Give back exactly the stretch of data below from the line holding "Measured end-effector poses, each" through the line holding "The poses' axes", both ends included, and leave the remaining lines out.

[Exercise data Boundary: Start]

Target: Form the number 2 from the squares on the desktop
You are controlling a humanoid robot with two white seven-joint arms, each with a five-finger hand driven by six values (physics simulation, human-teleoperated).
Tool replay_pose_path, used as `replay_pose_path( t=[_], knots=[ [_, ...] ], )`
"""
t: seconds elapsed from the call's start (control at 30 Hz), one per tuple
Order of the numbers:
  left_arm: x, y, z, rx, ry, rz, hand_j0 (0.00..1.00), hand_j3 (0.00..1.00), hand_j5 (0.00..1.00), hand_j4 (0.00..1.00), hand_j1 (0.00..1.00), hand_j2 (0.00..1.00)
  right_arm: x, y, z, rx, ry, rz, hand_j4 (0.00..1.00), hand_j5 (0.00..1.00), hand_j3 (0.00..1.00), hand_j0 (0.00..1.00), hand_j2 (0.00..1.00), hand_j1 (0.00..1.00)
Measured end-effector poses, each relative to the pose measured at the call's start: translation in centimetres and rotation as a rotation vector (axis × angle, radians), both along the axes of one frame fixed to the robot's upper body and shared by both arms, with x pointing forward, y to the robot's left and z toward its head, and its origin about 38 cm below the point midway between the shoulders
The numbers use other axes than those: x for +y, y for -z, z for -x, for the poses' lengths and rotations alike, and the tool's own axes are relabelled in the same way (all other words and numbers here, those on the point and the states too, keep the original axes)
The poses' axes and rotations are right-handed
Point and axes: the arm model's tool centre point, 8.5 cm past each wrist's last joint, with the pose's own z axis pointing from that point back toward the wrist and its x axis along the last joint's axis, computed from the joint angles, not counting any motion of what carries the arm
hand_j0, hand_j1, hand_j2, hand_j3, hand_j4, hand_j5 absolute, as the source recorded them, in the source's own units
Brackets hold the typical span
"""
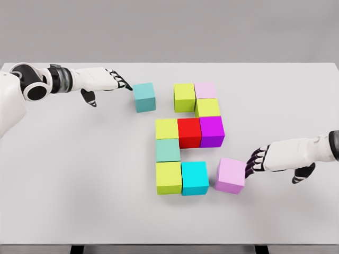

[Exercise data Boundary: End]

* Response below *
Measured end-effector poses, each relative to the pose measured at the call's start: translation in centimetres and rotation as a rotation vector (axis × angle, radians), both along the axes of one frame fixed to the robot's upper body and shared by both arms, with x pointing forward, y to the robot's left and z toward its head, and its origin about 38 cm below the point midway between the shoulders
The numbers use other axes than those: x for +y, y for -z, z for -x, for the poses' lengths and rotations alike, and the tool's own axes are relabelled in the same way (all other words and numbers here, those on the point and the states too, keep the original axes)
The poses' axes and rotations are right-handed

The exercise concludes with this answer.